Work task
Your answer should consist of every line from the records that holds the string "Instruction".

Input for this task
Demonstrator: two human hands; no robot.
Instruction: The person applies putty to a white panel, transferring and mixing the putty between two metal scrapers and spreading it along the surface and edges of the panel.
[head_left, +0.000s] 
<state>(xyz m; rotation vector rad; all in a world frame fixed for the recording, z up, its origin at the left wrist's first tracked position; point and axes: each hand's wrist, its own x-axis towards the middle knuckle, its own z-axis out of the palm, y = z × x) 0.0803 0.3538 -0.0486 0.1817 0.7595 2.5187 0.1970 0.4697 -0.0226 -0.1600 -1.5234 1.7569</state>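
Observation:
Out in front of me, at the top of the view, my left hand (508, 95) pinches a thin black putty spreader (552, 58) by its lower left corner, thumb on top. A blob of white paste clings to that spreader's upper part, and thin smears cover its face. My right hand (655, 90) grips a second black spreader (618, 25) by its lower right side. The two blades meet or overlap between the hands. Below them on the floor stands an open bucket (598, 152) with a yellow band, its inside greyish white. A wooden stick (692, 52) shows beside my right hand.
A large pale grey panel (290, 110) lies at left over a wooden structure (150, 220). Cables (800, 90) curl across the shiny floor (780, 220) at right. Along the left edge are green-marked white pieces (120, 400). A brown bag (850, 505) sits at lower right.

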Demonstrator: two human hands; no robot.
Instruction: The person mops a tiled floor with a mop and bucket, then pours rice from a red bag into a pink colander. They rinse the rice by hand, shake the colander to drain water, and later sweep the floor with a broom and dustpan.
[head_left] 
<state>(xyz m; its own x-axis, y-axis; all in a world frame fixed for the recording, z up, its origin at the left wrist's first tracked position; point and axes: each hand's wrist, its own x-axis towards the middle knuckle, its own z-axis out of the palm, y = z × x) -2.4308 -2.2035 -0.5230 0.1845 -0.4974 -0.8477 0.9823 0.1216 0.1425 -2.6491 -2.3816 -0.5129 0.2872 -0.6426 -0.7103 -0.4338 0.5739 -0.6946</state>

Output
Instruction: The person applies putty to a white panel, transferring and mixing the putty between two metal scrapers and spreading it along the surface and edges of the panel.
Instruction: The person mops a tiled floor with a mop and bucket, then pours rice from a red bag into a pink colander. They rinse the rice by hand, shake the colander to drain water, and later sweep the floor with a broom and dustpan.

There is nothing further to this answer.